Count length of user-visible string for zsh prompt

问题

I'd like to put my current git branch into my multi-line ZSH prompt. However, this messes up the two lines - I'd like them to line up nicely.

┌─(simont@charmander:s000)─[master *]────────────────
───(~  )─┐  
└─(127:15:44)──                       ──(Sat,May12)─┘

should be:

┌─(simont@charmander:s000)─[master *]─────────(~  )─┐  
└─(127:15:44)──                       ──(Sat,May12)─┘

The git branch is grabbed from an oh-my-zsh function, git_prompt_info(), which gives me the branch, dirty status, and a bunch of prompt-escapes to color things nicely.

How do I count the characters that will be visibly inserted into the ZSH prompt - not the prompt escape sequences?

回答1:

Assuming that the prompt-escaped string is stored in a variable FOO, this will count only user-visible characters:

                                                                                                                                
FOO=$(git_prompt_info)                                                                                                                     
local zero='%([BSUbfksu]|([FK]|){*})'
FOOLENGTH=${#${(S%%)FOO//$~zero/}} 

This comes from this .zshrc.

This is a rough explanation of why it works, liberally quoting from man zshexpn, section PARAMETER EXPANSION. I'm not 100% sure of the details, so, if you're using this to develop your own equivalent, read the relevant man zshall sections.

Working from the line FOOLENGTH=${#${(S%%)FOO//$~zero/}}, we've got a number of bits.
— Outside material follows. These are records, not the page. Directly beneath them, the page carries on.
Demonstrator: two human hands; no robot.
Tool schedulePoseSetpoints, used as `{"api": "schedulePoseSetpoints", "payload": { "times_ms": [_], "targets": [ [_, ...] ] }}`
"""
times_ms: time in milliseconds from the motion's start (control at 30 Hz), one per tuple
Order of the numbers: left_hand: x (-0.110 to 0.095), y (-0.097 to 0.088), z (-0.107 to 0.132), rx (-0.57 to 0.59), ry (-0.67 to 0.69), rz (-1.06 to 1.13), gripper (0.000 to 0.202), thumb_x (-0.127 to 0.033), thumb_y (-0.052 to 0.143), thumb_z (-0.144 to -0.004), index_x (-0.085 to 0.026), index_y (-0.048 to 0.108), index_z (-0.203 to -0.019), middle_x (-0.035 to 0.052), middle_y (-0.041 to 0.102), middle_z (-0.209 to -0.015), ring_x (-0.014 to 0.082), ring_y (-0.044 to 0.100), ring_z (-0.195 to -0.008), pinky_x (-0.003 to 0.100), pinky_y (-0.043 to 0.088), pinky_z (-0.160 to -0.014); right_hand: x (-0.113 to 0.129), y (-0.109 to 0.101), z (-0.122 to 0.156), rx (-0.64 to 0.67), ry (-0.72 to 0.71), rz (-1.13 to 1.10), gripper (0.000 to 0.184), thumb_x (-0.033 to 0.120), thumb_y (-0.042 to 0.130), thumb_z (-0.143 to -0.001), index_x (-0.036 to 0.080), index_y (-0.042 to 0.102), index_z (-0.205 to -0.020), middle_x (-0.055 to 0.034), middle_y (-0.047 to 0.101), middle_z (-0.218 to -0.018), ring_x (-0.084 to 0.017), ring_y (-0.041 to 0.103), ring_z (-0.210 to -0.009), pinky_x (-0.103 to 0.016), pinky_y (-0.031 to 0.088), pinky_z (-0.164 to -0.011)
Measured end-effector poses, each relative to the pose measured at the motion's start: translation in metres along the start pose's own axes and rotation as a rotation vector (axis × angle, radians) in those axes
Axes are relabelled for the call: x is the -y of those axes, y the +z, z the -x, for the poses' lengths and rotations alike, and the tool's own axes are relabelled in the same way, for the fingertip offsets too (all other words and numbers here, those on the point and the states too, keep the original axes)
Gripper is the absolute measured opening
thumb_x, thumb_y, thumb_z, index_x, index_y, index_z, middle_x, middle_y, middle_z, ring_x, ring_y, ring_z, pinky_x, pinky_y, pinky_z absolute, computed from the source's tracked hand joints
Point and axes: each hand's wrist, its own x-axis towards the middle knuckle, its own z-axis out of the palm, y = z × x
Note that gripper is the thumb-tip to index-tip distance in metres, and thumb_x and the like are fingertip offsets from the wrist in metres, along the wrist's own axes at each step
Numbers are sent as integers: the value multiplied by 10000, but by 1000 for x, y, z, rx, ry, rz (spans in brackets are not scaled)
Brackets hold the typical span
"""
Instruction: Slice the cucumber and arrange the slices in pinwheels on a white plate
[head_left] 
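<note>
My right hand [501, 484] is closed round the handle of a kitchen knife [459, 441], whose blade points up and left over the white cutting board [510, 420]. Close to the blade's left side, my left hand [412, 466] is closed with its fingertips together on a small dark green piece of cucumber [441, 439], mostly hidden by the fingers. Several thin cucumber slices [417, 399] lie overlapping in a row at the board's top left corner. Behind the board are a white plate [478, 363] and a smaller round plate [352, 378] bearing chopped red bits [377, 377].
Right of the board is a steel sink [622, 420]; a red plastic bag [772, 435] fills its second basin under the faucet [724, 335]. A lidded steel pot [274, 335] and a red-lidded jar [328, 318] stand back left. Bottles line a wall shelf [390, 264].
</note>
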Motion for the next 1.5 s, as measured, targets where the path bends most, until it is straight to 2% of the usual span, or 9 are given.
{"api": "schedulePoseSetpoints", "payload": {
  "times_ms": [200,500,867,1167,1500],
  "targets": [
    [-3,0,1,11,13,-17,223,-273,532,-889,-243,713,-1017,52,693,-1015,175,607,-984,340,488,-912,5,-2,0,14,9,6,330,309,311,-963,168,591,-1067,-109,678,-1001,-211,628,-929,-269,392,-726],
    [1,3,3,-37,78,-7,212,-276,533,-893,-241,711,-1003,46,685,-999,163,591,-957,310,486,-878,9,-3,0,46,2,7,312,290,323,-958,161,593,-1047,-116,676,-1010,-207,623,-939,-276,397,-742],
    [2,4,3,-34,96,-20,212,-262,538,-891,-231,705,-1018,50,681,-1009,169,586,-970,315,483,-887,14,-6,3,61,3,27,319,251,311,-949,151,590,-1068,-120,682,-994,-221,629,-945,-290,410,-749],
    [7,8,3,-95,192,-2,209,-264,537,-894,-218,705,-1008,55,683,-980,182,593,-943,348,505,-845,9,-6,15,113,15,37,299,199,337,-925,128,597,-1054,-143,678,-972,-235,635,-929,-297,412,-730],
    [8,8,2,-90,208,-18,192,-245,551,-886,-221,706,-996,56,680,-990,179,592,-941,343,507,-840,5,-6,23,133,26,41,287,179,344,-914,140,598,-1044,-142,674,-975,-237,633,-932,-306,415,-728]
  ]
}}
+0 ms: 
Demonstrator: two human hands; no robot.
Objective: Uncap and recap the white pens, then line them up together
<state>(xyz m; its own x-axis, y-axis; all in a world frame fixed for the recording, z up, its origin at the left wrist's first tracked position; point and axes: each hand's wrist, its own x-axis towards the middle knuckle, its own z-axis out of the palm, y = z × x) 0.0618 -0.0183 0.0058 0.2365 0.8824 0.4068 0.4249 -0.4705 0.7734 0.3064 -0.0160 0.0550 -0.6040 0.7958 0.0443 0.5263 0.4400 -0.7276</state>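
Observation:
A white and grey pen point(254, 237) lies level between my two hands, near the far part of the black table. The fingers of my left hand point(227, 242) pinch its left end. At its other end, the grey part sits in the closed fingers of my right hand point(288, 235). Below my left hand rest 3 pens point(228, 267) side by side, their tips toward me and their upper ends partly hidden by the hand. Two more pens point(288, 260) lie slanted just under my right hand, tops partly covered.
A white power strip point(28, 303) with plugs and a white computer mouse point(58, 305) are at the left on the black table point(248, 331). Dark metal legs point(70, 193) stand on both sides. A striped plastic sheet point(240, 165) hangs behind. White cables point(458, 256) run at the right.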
Going from the inside out:

1. $~zero: The ~ ensures that zero, which we've defined as '%([BSUbfksu]|([FB]|){*})', is treated as a pattern rather than as a plain string.

2. ${(S%%)FOO//$~zero/}: This matches ${name//pattern/repl}:

   Replace the longest possible match of pattern in the expansion of parameter name by string repl

   Note that we don't have a repl; we replace the longest possible match of pattern with nothing, thereby removing it.
   (S%%)FOO conducts an expansion on FOO with several flags set. I don't quite follow it.

3. ${#${(S%%)FOO//$~zero/}}: ${#spec} will substitue the length in characters of the result of the substitution spec, if spec is a substitution. In our case, spec is the result of the substitution ${(S%%)FOO//$~zero/}; so this basically returns the length of characters in the result of the regular expression s/zero// on FOO, where zero is the pattern above.

回答2:

Not sure how to do this with builtin zsh commands, but color information can be stripped with sed (as documented here):

sed -r "s/\x1B\[([0-9]{1,2}(;[0-9]{1,2})?)?[m|K]//g"

e.g.

plain_str=$(git_prompt_info | sed -r "s/\x1B\[([0-9]{1,2}(;[0-9]{1,2})?)?[m|K]//g")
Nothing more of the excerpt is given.